Helmholtz Kernel Information Profile integration #138

christian-rli · 2024-02-21T06:19:42Z

Description of the issue

As pointed out by @carstenhoyerklick there should be a way to handle the Helmholtz Kernel Information Profile in oemetadata or to at least map it.

Ideas of solution

New field? Reference in an existing one? Please discuss.

Workflow checklist

I am aware of the workflow in CONTRIBUTING.md

carstenhoyerklick · 2024-02-21T13:18:33Z

In chapter 3 there a number of data fields with should be part of the metadata. We should look at the keys there and check which ones we are maybe missing yet.

e.g.
• UnterEmbagroUntil

For the most we have an equivalent in the OEMetadata, we should list a mapping there.

carstenhoyerklick · 2024-04-15T15:59:11Z

I started a mapping between the Helmholtz KIP and OE Metadata.

https://docs.google.com/spreadsheets/d/1Q0tWNRujw3taKw4f-jUVjlFl2anZe38WtVpcD9IlO2s/edit?usp=sharing

The legend is roughly:

White: Existing in OEMetadata
Yellow: not existing in OEMetadata
Orange: Maybe we can use information from the databus Metadata

jh-RLI · 2024-04-16T09:38:17Z

Great, that's a very helpful first step. I will provide a full example of the new oemetadata version proposal in advance of our meeting next week.

christian-rli · 2024-05-30T14:17:58Z

Thank you for a helpful start @carstenhoyerklick . Do I understand correclty that the proposed course of action is to implement all the fields highlighted in yellow and ignore the orange ones, because they are covered by the databus? Or should we implement the orange ones as well, so that the information can be shown in the regular metadata? Either way it's quite a big extension of the current standard. Do we agree that all of the fields should show up there? If yes, I'm happy to implement them in the example files and schemas.

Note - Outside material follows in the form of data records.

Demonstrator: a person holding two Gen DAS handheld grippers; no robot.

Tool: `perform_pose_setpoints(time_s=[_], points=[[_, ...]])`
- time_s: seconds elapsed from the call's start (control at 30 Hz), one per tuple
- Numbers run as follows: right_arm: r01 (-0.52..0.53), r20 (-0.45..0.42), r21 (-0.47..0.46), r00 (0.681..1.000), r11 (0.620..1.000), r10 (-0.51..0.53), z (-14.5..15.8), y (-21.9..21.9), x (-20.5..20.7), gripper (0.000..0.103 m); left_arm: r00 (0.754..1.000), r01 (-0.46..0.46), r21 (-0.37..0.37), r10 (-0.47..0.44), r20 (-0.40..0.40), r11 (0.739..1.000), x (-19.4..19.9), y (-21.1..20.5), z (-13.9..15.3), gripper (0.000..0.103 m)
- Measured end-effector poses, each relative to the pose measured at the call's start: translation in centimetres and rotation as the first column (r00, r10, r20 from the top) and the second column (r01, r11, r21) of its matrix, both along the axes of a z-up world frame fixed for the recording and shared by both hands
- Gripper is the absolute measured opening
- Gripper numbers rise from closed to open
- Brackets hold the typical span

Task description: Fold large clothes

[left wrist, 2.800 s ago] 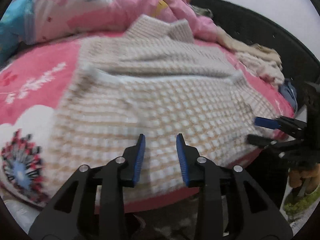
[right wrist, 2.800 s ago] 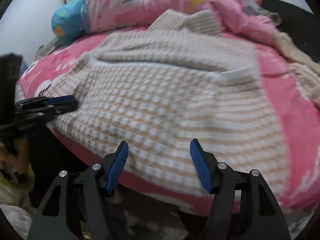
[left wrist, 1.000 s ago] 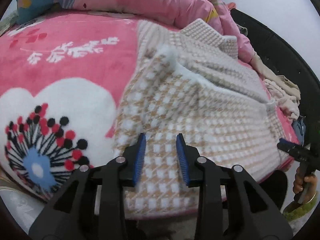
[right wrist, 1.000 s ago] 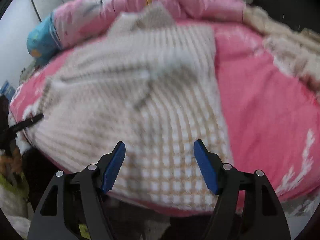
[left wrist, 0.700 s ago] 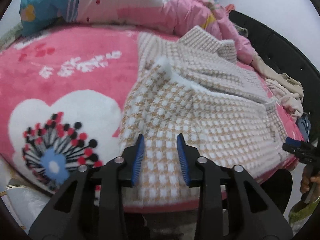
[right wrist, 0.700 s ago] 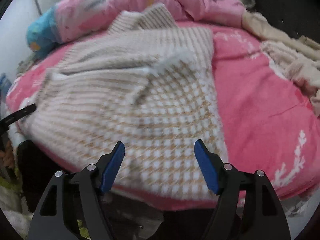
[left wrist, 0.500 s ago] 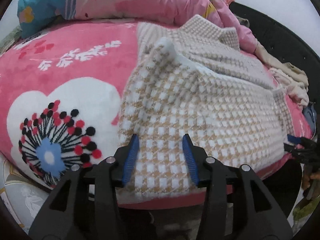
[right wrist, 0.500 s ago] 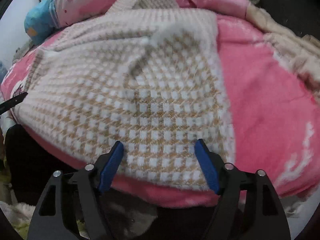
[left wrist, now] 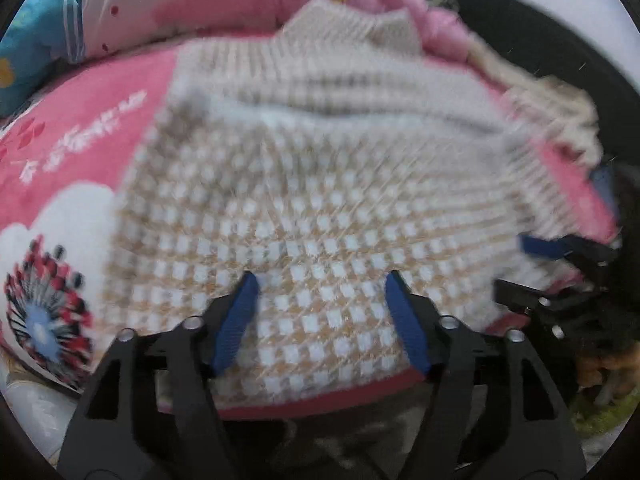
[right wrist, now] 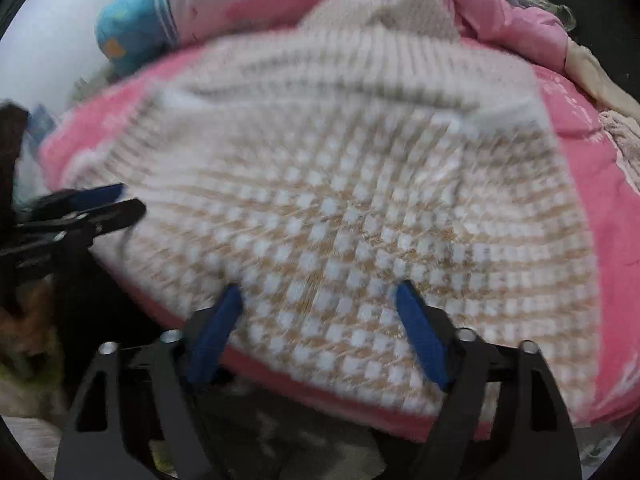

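1. Beige-and-white checked knit sweater (left wrist: 320,208) lies spread on a pink bed blanket (left wrist: 80,128), sleeves seemingly folded in. The left gripper (left wrist: 320,316), jaws just widening and empty, hovers above the near hem. Motion blurs the weave.
2. The right gripper (right wrist: 320,332), also just opening, holds nothing above that hem; next it likely must grasp the hem. The hem's underside is hidden.

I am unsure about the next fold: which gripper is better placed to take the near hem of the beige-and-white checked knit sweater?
Neither clearly. Left gripper and right gripper both hang open over the sweater's near hem, side by side.
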State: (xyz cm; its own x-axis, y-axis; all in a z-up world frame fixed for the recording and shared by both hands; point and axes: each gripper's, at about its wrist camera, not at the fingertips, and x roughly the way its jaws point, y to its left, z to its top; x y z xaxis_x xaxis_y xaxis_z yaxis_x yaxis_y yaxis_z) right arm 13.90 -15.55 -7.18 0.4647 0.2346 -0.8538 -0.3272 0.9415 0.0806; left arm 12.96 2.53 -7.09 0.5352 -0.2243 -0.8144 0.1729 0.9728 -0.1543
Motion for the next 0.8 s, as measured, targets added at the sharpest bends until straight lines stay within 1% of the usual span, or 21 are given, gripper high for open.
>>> perform_pose_setpoints(time_s=[0.03,0.07,0.1,0.13,0.17,0.2,0.23,0.27,0.3,0.33,0.37,0.4,0.43,0.5,0.57,0.63,0.7,0.8], points=[[0.004,-0.003,-0.002,1.000,1.000,-0.004,0.6,0.1,-0.1,0.082,1.000,-0.001,0.027,0.000,0.022,1.000,-0.2,-0.4,0.2,0.066],[0.015,-0.008,0.002,1.000,1.000,-0.015,1.4,0.0,-0.3,0.082,1.000,-0.006,0.028,0.005,0.030,1.000,-0.4,-0.4,0.8,0.065],[0.020,-0.007,0.006,1.000,1.000,-0.020,2.0,0.0,-0.5,0.082,1.000,-0.007,0.013,0.007,0.029,1.000,-0.5,-0.4,1.4,0.065],[0.008,0.017,0.010,1.000,1.000,-0.008,3.2,0.2,-1.2,0.082,0.999,-0.001,-0.012,0.001,0.034,1.000,-0.7,-0.3,2.0,0.065],[-0.004,0.037,0.005,0.999,1.000,0.004,3.7,0.5,-1.6,0.082,0.998,0.020,-0.044,-0.017,0.059,0.999,-1.0,-0.2,2.9,0.066],[-0.019,0.058,-0.004,0.998,1.000,0.019,4.2,0.9,-2.0,0.082,0.997,0.031,-0.049,-0.027,0.078,0.998,-1.2,-0.3,3.4,0.066],[-0.036,0.070,-0.016,0.997,0.999,0.037,4.3,1.7,-2.3,0.082,0.994,0.045,-0.043,-0.041,0.098,0.998,-1.4,-0.6,3.7,0.067],[-0.048,0.063,-0.027,0.997,0.999,0.049,3.7,2.3,-2.1,0.082,0.994,0.054,-0.030,-0.051,0.096,0.998,-1.3,-1.0,3.4,0.068],[-0.052,0.038,-0.046,0.998,0.998,0.054,2.5,2.8,-1.6,0.082,0.995,0.056,-0.019,-0.055,0.078,0.998,-1.0,-1.4,2.8,0.069],[-0.046,0.019,-0.067,0.999,0.997,0.047,1.4,3.0,-0.9,0.083,0.998,0.058,-0.008,-0.058,0.038,0.998,-0.4,-1.8,1.6,0.070],[-0.035,0.009,-0.079,0.999,0.996,0.036,0.7,2.9,-0.4,0.088,0.998,0.053,-0.009,-0.053,0.023,0.999,0.0,-1.9,0.6,0.072],[-0.024,0.005,-0.071,1.000,0.997,0.024,0.7,2.8,-0.2,0.090,0.998,0.051,-0.015,-0.051,0.025,0.999,0.2,-1.7,0.4,0.072],[-0.019,0.001,-0.062,1.000,0.998,0.019,1.2,2.7,-0.2,0.090,0.998,0.048,-0.021,-0.047,0.033,0.999,0.1,-1.5,0.8,0.072],[-0.008,0.026,-0.014,1.000,1.000,0.008,3.3,2.1,-0.5,0.090,0.998,0.043,-0.046,-0.041,0.045,0.998,-0.4,-1.0,1.9,0.071],[-0.005,0.049,0.032,0.999,0.999,0.003,4.8,1.0,-0.8,0.090,0.996,0.040,-0.063,-0.035,0.078,0.997,-0.8,-0.3,3.2,0.071],[0.042,0.070,0.057,0.997,0.997,-0.046,6.0,-0.3,-0.5,0.090,0.994,0.034,-0.070,-0.027,0.102,0.997,-0.5,0.0,4.2,0.072],[0.091,0.073,0.048,0.993,0.995,-0.094,6.2,-1.2,-0.1,0.091,0.994,0.025,-0.087,-0.016,0.106,0.996,0.2,0.3,4.6,0.076],[0.152,0.051,0.056,0.987,0.987,-0.155,5.7,-2.0,1.4,0.091,0.995,0.008,-0.074,0.000,0.098,0.997,1.7,0.0,4.5,0.079]])
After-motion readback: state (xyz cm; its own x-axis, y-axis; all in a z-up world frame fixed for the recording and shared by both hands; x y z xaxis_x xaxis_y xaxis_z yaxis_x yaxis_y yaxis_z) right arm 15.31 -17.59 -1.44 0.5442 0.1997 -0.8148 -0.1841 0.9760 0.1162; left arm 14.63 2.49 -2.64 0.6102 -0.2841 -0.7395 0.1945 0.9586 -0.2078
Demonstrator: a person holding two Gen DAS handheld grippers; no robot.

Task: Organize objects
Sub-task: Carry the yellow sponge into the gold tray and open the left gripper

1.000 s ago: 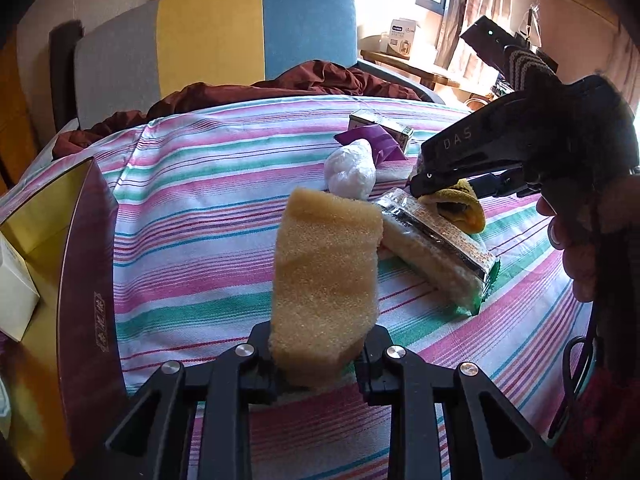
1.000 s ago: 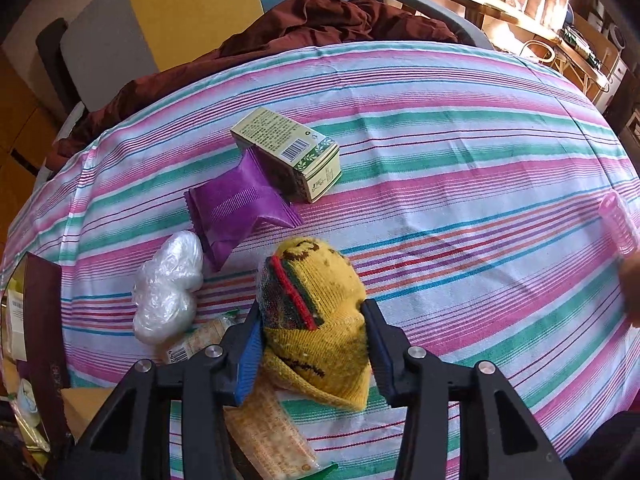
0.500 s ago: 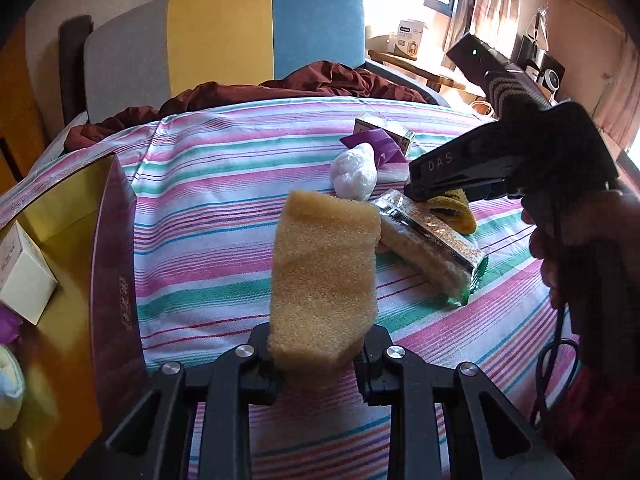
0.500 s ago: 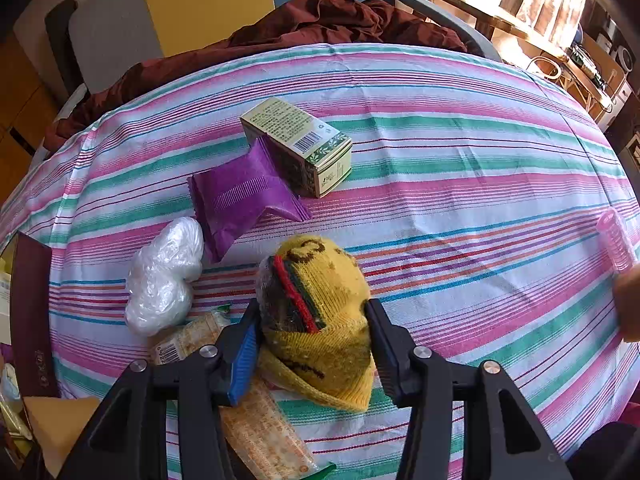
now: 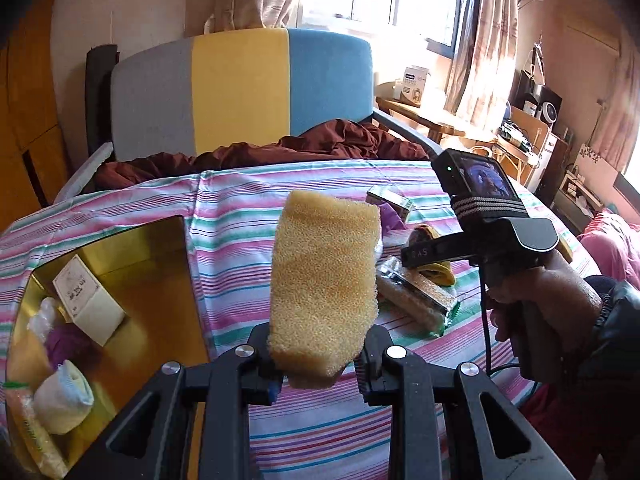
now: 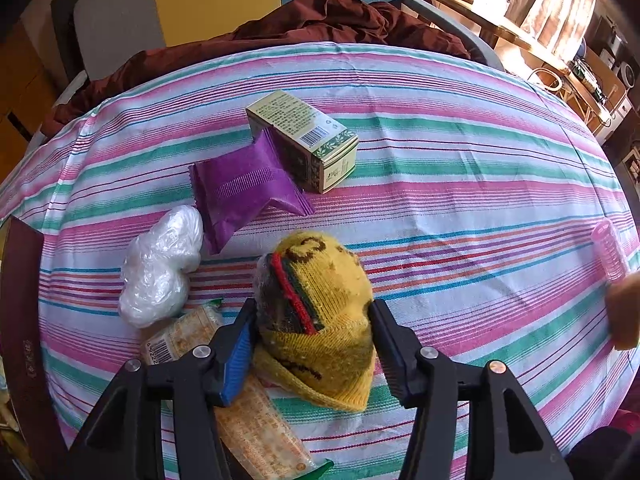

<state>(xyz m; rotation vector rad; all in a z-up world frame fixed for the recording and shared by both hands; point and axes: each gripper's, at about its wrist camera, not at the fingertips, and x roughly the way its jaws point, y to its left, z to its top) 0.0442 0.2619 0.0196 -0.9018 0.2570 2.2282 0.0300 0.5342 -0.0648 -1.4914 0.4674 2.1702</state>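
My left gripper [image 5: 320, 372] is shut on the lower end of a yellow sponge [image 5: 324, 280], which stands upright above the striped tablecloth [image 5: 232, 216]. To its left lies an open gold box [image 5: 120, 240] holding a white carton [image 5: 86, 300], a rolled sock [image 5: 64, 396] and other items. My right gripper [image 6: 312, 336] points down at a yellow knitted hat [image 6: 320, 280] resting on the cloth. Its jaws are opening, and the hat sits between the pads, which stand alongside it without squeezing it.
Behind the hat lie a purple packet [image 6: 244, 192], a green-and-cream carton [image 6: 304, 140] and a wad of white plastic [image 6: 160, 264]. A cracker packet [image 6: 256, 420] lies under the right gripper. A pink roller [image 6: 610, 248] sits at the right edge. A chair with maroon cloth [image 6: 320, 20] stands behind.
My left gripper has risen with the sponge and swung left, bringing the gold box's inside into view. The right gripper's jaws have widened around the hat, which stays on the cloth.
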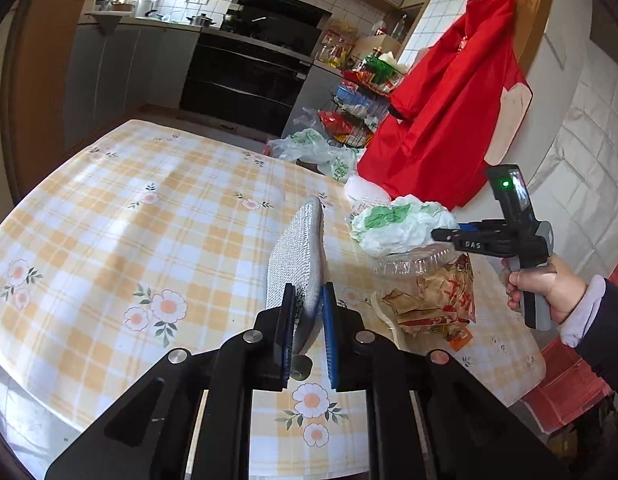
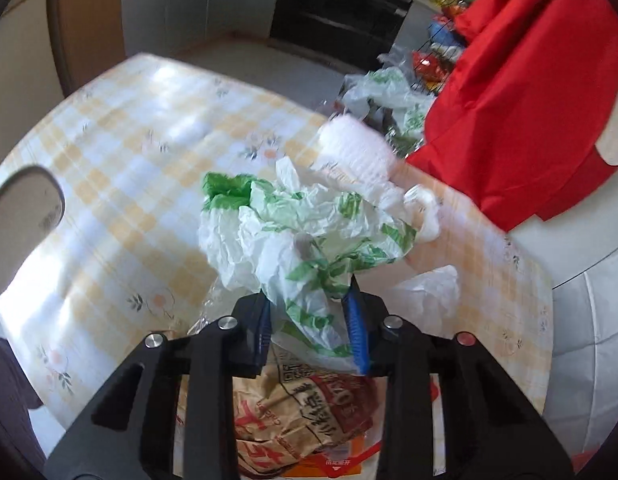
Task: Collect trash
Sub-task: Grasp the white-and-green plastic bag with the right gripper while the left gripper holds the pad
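the crumpled green-and-white bag [image 2: 309, 236] sits at the right side of the table [image 2: 121, 152], atop a brown wrapper [image 2: 297, 408], and your right tongs [image 2: 311, 328] are clamped on it. your left tongs [image 1: 309, 320] are clamped on a silver padded pouch [image 1: 299, 252], held upright above the table.

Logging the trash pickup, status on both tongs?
Left tongs shut on a silver mesh pad. Right tongs shut on the green-and-white plastic bag. Brown paper wrapper underneath, still on the table.
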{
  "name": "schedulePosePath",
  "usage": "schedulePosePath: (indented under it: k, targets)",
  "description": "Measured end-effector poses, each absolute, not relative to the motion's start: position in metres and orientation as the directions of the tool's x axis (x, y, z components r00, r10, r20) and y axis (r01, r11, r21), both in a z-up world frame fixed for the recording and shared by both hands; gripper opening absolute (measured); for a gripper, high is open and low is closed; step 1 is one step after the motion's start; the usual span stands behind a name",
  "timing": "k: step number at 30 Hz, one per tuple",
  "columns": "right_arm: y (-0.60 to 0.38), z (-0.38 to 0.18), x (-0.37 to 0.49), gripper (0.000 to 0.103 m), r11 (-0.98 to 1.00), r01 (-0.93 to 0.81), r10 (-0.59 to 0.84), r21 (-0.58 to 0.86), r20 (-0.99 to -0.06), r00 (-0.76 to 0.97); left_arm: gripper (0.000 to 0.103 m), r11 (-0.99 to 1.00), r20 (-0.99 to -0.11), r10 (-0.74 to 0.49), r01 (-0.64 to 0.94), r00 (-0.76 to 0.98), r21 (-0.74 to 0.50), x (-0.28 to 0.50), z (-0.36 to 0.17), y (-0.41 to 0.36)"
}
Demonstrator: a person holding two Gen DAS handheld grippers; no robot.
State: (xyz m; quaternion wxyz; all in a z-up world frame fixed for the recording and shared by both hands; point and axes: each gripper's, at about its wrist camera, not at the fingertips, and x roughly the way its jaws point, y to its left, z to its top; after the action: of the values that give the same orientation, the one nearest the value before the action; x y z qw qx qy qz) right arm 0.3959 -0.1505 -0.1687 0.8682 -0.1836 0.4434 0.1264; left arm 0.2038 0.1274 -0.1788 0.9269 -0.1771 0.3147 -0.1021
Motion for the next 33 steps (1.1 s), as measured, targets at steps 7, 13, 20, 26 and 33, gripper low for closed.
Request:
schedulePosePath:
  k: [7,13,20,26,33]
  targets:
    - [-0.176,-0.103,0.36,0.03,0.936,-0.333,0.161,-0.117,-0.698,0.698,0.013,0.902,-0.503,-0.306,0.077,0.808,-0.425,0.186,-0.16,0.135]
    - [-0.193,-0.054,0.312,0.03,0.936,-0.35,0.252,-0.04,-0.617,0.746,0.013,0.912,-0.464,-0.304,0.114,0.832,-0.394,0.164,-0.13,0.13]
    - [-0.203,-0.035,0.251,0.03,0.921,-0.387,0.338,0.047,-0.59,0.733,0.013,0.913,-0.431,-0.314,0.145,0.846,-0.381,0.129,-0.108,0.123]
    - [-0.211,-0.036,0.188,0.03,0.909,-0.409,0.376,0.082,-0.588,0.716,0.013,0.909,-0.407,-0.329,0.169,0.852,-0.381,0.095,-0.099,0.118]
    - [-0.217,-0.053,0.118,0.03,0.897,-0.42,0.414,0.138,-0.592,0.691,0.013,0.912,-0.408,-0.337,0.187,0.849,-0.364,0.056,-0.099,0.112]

carstenhoyerklick · 2024-05-31T07:09:40Z

My personal preference would be to implement them all and to use the meatadata string as a master source to populate the databus. On the other side, if you have information on two places there is the danger of contradicting information. Which again might be a reason to have it all in the metadata string, as an authoritative source.

christian-rli · 2024-06-04T08:51:17Z

@jh-RLI and I agree. We will implement them in the next version. The resulting list of fields will be quite long and intimidating. Therefore we also decided that the tooling will take that into account. The conversion and export software will return the metadata with only the populated fields by default - empty fields are provided optionally.

- add new trace field for traceability

christian-rli · 2024-06-18T14:42:26Z

@jh-RLI and I sorted though the new tags and came up with a structure. We thought it made sense to group almost all new keys together on resource level.

"trace": {
  "alternateOf": "",
  "checksum": "",
  "dateModified": "",
  "digtalObjectLocationAccessProtocol": "",
  "digitalObjectType": "",
  "hadPrimarySource": "",
  "hasMetadata": "",
  "isMetadataFor": "",
  "policy": "",
  "provenanceGraph": "",
  "specializationOf": "",
  "version": "",
  "wasDerivedFrom": "",
  "wasGeneratedBy": "",
  "wasRevisionOf": "",
  "wasQuotedFrom": "",
  "contributort stas": [
    {
      "title": "John Doe",
      "email": "[email protected]",
      "date": "2016-06-16",
      "object": "data and metadata",
      "comment": "Fix typo in the title."
    }
  ]
},

The key name is open for debate. We were looking for something that encompasses things you would need for provenance and reproducibility. Other candidates were 'track', 'trail', 'linked data' or 'provenance'. Currently we like 'trace', but feel free to convince us otherwise.

Other notes:

I understand "isMetadataFor" such that by default it would describe the resource on the OEP. In other words the key would be a duplicate "id" most of the time. Therefore on the OEP it should basically be hidden virtually all the time.

There is no explanation for "locationPreview". Can you help out @carstenhoyerklick ?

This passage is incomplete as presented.